> Assignment
Pictures stay out; print the rest of the listing below exactly as it stands.
Start of Material provided
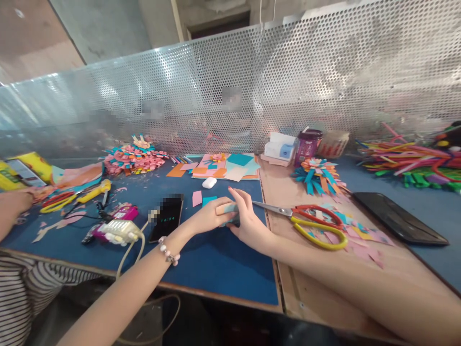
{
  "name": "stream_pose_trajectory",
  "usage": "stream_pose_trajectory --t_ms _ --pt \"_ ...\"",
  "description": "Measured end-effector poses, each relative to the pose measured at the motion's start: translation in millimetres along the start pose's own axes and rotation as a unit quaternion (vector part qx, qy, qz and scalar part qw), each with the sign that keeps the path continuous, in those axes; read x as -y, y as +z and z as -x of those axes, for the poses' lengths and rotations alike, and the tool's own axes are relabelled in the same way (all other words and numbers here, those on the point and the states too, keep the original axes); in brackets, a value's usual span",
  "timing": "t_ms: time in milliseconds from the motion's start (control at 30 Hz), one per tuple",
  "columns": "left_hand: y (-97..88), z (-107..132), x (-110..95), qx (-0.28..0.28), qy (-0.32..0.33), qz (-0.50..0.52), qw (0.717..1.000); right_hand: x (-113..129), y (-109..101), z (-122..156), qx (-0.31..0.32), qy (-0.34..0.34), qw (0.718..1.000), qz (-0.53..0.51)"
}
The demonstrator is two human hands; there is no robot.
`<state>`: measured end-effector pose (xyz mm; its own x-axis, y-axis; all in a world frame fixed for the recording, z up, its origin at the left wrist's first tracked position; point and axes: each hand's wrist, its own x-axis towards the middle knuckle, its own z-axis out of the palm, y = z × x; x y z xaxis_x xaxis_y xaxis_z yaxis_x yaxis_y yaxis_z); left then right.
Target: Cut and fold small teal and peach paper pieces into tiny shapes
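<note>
Bare hands (pixel 208 217) and forearms (pixel 126 290), pink-and-white beaded bracelet (pixel 169 252) on the left wrist (pixel 182 235), one red fingernail (pixel 230 189).

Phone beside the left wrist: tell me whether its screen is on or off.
On: the phone shows glowing digits on an otherwise mostly dark screen.

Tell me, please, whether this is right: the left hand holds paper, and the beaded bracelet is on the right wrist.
Not fully: the bracelet is on the left wrist, not the right one, as the head view shows. The left hand does hold paper.
</note>
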<state>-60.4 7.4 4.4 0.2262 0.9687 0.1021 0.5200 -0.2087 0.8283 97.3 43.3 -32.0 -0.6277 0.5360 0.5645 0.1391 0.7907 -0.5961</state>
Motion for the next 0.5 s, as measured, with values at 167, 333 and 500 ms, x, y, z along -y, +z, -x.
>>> stream_pose_trajectory --t_ms 167,333,500 --pt "2.6 -0.9 -0.6 -0.022 0.028 -0.024 0.999 7.4 -2.9 1.6 0.011 0.015 1.000 -0.015" --pt "5.7 -0.1 1.4 -0.013 -0.003 0.007 1.000 6.5 -5.7 0.9 0.019 0.025 0.999 -0.031" --pt "5.6 -2.4 3.9 -0.021 -0.002 0.045 0.999 6.7 -5.1 1.5 0.006 0.006 0.999 -0.031"
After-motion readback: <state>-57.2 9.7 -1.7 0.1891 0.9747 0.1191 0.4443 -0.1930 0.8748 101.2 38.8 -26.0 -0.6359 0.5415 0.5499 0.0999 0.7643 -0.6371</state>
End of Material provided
> Answer box
{
  "name": "stream_pose_trajectory",
  "usage": "stream_pose_trajectory --t_ms _ --pt \"_ ...\"",
  "description": "Measured end-effector poses, each relative to the pose measured at the motion's start: translation in millimetres along the start pose's own axes and rotation as a unit quaternion (vector part qx, qy, qz and scalar part qw), each with the sign that keeps the path continuous, in those axes; read x as -y, y as +z and z as -x of those axes, for the poses' lengths and rotations alike, and the tool's own axes are relabelled in the same way (all other words and numbers here, those on the point and the states too, keep the original axes); in brackets, a value's usual span",
  "timing": "t_ms: time in milliseconds from the motion's start (control at 30 Hz), one per tuple",
  "columns": "left_hand: y (-97..88), z (-107..132), x (-110..95), qx (-0.28..0.28), qy (-0.32..0.33), qz (-0.50..0.52), qw (0.717..1.000); right_hand: x (-113..129), y (-109..101), z (-122..156), qx (-0.31..0.32), qy (-0.34..0.34), qw (0.718..1.000), qz (-0.53..0.51)"
}
The demonstrator is two human hands; there is no robot.
`<state>`: measured end-effector pose (xyz mm; its own x-axis, y-axis; all in a world frame fixed for the recording, z up, its origin at the left wrist's first tracked position; point and axes: each hand's wrist, its own x-axis towards the middle knuckle, its own z-axis out of the palm, y = z × x; x y z xaxis_x xaxis_y xaxis_z yaxis_x yaxis_y yaxis_z); left then right.
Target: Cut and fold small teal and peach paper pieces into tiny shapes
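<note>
Bare hands (pixel 208 217) and forearms (pixel 126 290), pink-and-white beaded bracelet (pixel 169 252) on the left wrist (pixel 182 235), one red fingernail (pixel 230 189).

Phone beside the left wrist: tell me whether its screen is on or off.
On: the phone shows glowing digits on an otherwise mostly dark screen.

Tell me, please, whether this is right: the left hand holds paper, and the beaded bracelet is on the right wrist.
Not fully: the bracelet is on the left wrist, not the right one, as the head view shows. The left hand does hold paper.
</note>
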<state>-60.4 7.4 4.4 0.2262 0.9687 0.1021 0.5200 -0.2087 0.8283 97.3 43.3 -32.0 -0.6277 0.5360 0.5645 0.1391 0.7907 -0.5961</state>
Motion for the next 0.5 s, as measured, with values at 167, 333 and 500 ms, x, y, z along -y, +z, -x.
>>> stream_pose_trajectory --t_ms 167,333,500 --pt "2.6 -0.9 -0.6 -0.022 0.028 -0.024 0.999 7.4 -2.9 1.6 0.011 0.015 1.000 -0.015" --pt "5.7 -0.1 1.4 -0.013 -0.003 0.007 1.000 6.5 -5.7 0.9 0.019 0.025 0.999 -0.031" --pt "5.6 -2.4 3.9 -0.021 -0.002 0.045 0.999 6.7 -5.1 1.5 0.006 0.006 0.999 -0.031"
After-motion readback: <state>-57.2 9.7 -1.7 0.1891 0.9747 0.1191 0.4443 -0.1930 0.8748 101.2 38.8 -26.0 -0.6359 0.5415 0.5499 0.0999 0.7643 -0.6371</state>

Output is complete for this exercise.